Tuesday, February 22, 2011

A Terminal or a Rational Century?


Last November the old man’s weekly news magazine, The Economist, published a categorized list of books published in 2010. I made a short selection from brief descriptions and got one novel and two non-fiction books from my public library. The novel did not live up to its hype and I gave it but a brief scan.


The first non-fiction book I chose is a tome of some 650 pages called Why the West Rules—For Now, by Ian Morris, a young history professor at Stanford University in California, who was educated in England as an archaeologist and historian. Unfortunately I was allowed only a two-week non renewable loan. The second was a more manageable 430 odd pages on a three-week loan I was able to renew, called The Rational Optimist, by Matt Ridley.


There is little correlation between the two but they both deal with our world and our human condition in the present century. Morris traces that development from our ape-like beginnings in various parts of Africa to our as yet unknown but perhaps radically mutated bio-genetic, cloistered, or insect-like future. So does Ridley, though more succinctly and in a way to support his purposes. Both authors, perhaps coincidentally, also seem to consider the next one hundred years a kind of tipping point in that development.
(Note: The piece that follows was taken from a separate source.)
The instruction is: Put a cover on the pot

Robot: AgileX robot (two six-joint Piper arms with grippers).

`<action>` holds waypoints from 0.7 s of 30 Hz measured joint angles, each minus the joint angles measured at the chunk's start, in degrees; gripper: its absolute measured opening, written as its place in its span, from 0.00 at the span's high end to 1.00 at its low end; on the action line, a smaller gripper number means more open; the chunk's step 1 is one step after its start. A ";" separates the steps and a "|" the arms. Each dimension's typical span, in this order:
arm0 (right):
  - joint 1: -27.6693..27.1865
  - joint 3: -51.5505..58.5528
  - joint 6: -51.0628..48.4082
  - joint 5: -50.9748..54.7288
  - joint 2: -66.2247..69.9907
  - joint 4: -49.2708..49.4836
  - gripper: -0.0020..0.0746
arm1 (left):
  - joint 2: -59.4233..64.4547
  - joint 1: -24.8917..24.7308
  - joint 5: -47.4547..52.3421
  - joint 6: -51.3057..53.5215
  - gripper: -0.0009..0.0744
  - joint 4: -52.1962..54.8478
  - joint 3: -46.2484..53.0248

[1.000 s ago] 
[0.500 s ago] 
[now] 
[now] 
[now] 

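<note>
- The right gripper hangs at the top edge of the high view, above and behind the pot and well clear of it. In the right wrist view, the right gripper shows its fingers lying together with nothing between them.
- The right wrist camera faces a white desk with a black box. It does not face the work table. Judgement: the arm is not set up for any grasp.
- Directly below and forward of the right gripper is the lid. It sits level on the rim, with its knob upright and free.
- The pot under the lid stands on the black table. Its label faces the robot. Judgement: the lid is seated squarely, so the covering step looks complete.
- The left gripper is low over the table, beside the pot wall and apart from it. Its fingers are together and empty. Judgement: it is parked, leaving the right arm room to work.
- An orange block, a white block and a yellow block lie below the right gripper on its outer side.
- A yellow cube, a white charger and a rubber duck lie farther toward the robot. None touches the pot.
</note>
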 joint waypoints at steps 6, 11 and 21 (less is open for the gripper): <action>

The Morris book is a careful and serious study, written by a scholar but for easily absorbed public consumption. Morris has no obvious axe to grind except to add credit to his record as a scholar and philosopher. To develop his thesis, Morris reviews the several beginnings of our species in Central Africa the way H. G. Wells did in his early 20th century work, The Outline of History. He then concentrates on the differences that developed between the branches that evolved in the East, being China and South-east Asia on the one hand, and the West, being Eurasia on the other. He details the story of and the causes for different rates of social development through the long eras and describes the race between East and West currently continuing between China and America. In spite of periodic so-called scientific theories to the contrary, Morris considers people all over are basically the same. Differences in rates of social development often depend on geography and available resources.


History, he says, is “a single grand and relentless process of adaptations to the world that always generate new problems that call for further adaptations. Throughout this book I have called this process the paradox of development: rising social development creates the very forces that undermine it."


Personally, perhaps because of the somewhat transient nature of my background, I have generally looked for some kind of stability, though it has been elusive. Since I more or less gave up on my individual stab at upward mobility in the mid-1960s, I have attempted to demonstrate that “small is beautiful”, that there are limits to growth, that enough is enough and that local community self-sufficiency is possible. Readers may well say I was trying to show that a pipe dream was reality! History says such readers would be right.


As Morris says at page 560 of his book, “Societies rarely—perhaps never—simply get stuck at a ceiling and stagnate, their social development unchanging for centuries. Rather, if they do not figure out how to smash the ceiling, their problems spiral out of control. Some or all of what I have called the five horsemen of the apocalypse break loose, and famine, disease, migration, and state collapse—particularly if they coincide with an episode of climate change—will drive development down, sometimes for centuries, even into a dark age."


Though my dream of stability and order would have it otherwise, observations even during my lifetime indicate he is right. Change and chaos seem to be the only order, speeding up rapidly. In my June 2010 issue of The Old Man’s Post, as these books were still at pre-publication stage, I wrote about current scientific advances, saying, “I have no wish to be known as a Luddite opposed to all scientific innovation. The gods know that the wonders of technology have made it possible for me to enjoy in old age the challenges of continued learning, frustrations and all. … And yet I continue to believe that every “improvement”, each new tool or gadget to make our lives easier, more interesting, faster or better, carries with it the seeds of our own destruction. … Every time we take a bite from Eden’s tree of the knowledge of good and evil, humanity seems to look only at the “good” part without considering the “evil” consequences that will likely follow.” It boils down to trial and error—the same process Morris calls “the paradox of development” mentioned above.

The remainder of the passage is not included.